■ **Exercise details**:
Pictures are to be omitted. Output only the lines from the one containing "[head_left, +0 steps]" through the end of the data, word for word.

Stored data:
+===+

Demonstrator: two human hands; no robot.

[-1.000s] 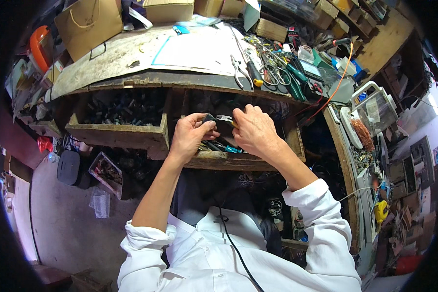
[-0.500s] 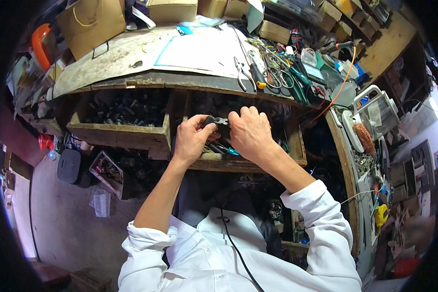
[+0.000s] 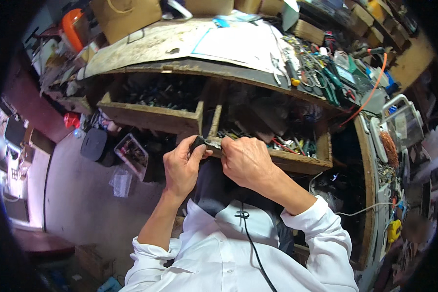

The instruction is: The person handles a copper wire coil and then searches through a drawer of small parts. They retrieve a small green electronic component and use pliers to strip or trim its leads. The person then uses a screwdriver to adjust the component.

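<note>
My left hand [image 3: 181,169] is closed, pinching a small black piece [image 3: 197,143] between thumb and fingers. A short silvery metal part [image 3: 213,144] bridges the gap from that piece to my right hand [image 3: 248,161]. The right hand is curled into a fist against the metal part; what lies inside its fingers is hidden. I cannot tell whether the black and silver parts are one thing. Both hands are just in front of an open wooden drawer [image 3: 297,162] holding several hand tools, some with red and green handles.
Left of it, another open drawer [image 3: 151,117] is full of small dark parts. On the bench above lie a white sheet [image 3: 243,46], pliers [image 3: 278,68], a screwdriver [image 3: 292,73] and tangled cables. A bin [image 3: 132,156] stands on the floor at left.
The view has shifted, so the bench sits further right. My hands have come down and toward me, from over the drawer to its front edge, still together at the small piece.
</note>
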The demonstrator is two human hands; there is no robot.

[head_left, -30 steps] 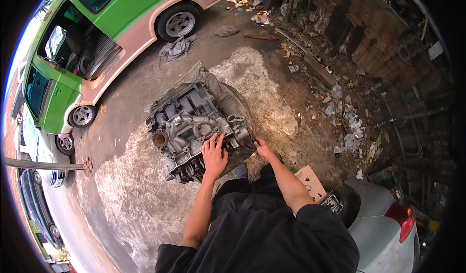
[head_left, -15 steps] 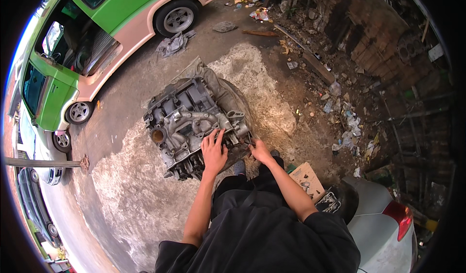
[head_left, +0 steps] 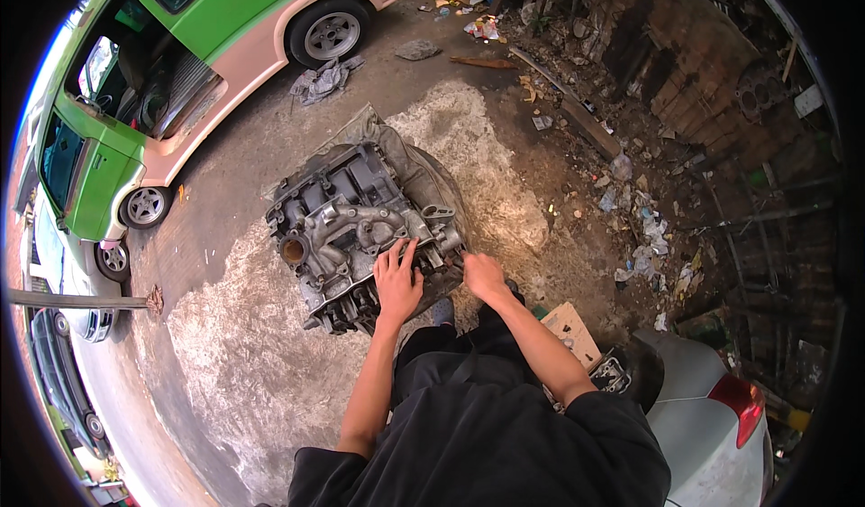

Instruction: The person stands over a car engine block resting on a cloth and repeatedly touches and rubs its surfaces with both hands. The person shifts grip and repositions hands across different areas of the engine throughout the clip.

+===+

■ **Output for this task**:
[head_left, +0 steps] 

Instruction: The person stands over a car engine block resting on a cloth and repeatedly touches and rubs its surfaces with both hands. The person shifts grip and repositions hands across different areas of the engine throughout the clip.

No more output remains.